I have on a number of occasions performed a sort of quasi-Javenese gamelan texture in SuperCollider, using samples of the Spirit of Hope instruments here in Glasgow. For Limerick, I have reworked this by adding a balungan part for the live players.

The fourth section for the piece is new, and is based around a couple of musical ideas that occured to me in a dream and that were still in my head on awakening:

Many of my musical ideas originate in this way!

Livecoding brass

As 2019 draws to a close, I’m spending some time getting ready for the International Conference on Livecoding in February in Limerick. I put in two proposals. The first of these was to be called The ‘All-Pressure No-Method’ System, and would have involved me working with four live brass players. I say ‘would have’: this has had to be abandoned, we were not able to fund the travel and accomodation for the players.

The central idea, however, is one I’d like to return to. Inspired particularly by the work of Kate Sicchio in livecoding dancers, the intention was to livecode the brass players by means of a repertoire of typed and projected instructions. Here’s a demo video of the concept:

A visit to CoPeCo

In my day job in charge of the masters programmes in music at the RCS, I can't help but be interested in innovative new models of postgraduate study. So I was very happy to be able to visit Hamburg this week to observe the CoPeCo programme in action. This is a joint European masters in contemporary performance and composition, where the students study in four different institutions in Estonia, Sweden, France and Germany.

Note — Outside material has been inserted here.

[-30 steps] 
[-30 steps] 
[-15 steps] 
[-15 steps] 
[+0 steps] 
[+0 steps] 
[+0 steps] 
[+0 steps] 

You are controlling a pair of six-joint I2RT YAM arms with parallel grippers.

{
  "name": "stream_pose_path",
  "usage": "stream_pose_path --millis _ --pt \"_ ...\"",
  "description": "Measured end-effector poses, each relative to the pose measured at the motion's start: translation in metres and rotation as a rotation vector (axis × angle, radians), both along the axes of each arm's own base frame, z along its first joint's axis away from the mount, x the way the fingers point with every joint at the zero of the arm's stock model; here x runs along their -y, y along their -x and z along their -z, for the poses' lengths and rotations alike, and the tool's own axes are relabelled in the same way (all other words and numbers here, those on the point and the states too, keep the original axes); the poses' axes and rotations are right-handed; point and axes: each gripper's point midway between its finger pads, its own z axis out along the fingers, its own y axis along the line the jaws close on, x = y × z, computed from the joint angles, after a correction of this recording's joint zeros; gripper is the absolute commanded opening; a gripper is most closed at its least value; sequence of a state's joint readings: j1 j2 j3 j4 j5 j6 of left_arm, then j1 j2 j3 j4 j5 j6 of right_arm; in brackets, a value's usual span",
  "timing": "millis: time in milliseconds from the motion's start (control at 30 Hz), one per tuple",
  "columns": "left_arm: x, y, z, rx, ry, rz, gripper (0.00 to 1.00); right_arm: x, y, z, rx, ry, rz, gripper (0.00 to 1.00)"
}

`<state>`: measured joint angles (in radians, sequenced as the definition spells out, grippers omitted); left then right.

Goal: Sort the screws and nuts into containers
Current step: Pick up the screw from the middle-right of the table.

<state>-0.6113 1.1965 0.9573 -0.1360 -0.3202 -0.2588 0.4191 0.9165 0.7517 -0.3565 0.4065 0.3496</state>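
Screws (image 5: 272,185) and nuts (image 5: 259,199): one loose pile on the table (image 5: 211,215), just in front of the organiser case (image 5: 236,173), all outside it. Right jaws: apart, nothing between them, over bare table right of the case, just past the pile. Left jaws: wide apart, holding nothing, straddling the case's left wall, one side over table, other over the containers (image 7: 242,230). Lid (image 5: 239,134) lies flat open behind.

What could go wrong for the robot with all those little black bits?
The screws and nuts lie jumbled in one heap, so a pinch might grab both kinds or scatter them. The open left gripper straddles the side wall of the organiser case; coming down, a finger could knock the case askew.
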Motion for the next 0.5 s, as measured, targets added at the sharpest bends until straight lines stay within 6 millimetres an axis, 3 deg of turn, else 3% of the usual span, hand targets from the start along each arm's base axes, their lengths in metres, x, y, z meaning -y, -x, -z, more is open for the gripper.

The first cohort of the programme are just finishing up at the Hochschule für Musik und Theater, where I was able to attend a concert involving two of the current students, Émilie Girard-Charest (cello) and Sylvain Devaux (oboe), joined by HfMT student Fanis Gioles (percussion).

Speaking with them afterwards they were at pains to point out that this concert tonight was perhaps not typical, featuring as it did mostly precomposed music rather than devised, improvised, or collaborative work. For all that, it was a deeply engrossing evening. The first work was Mauricio Kagel's Con Voce, 'for three mute players'. The clue is in the title, with the work opening like a putative companion piece to Cage's 4'33, the three players intense, motionless and… utterly silent. For a very long time! Or, until, as Kagel's direction has it 'the listeners' level of attention is in danger of crumbling'. A piece that demands, and was given, great commitment and concentration from the players.

The next piece was the premier of a new composition by American composer Heather Stebbins, who it seems had crossed paths with the CoPeCo cohort in Tallin. A great piece, called Crow song, a duet for oboe and cello, working from tentative, unvoiced sounds through to something approaching a melodic shape, and back again. Émilie then gave a performance of Enno Poppe's work for solo cello Herz, all microtones and glisses, beautifully played with an ethereal and un-cello-like tone.

The last piece was Dmaathen by Iannis Xenakis, for oboe and percussion. I do enjoy this kind of piece, but admittedly an odd combination: I found my attention drawn more to the percussion writing than to perhaps rather dominated oboe.

I'm looking forward later this week to meeting up with Konstantina Orlandatou who coordinates the CoPeCo programme in Hamburg. Of course, this is a tragically bad time to be even thinking about European collaborations, but… it would be great if we could set up some sort of partnerships along these lines beteen the RCS and comparable institutions on the continent.